Machine learning and deep learning have provided us with an exploration of a whole new research era. As more data and better computational power become available, they have been implemented in various fields. The demand for artificial intelligence in the field of health informatics is also increasing and we can expect to see the potential benefits of artificial intelligence applications in healthcare. Deep learning can help clinicians diagnose disease, identify cancer sites, identify drug effects for each patient, understand the relationship between genotypes and phenotypes, explore new phenotypes, and predict infectious disease outbreaks with high accuracy. In contrast to traditional models, its approach does not require domain-specific data pre-process, and it is expected that it will ultimately change human life a lot in the future.

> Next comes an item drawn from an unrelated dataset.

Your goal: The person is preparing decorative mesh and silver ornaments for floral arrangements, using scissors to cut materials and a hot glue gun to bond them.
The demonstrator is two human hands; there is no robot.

Despite its notable advantages, there are some challenges on data (high dimensionality, heterogeneity, time dependency, sparsity, irregularity, lack of label) and model (reliability, interpretability, feasibility, security, scalability) for practical use. This article presents a comprehensive review of research applying deep learning in health informatics with a focus on the last five years in the fields of medical imaging, electronic health records, genomics, sensing, and online communication health, as well as challenges and promising directions for future research. We highlight ongoing popular approaches' research and identify several challenges in building deep learning models.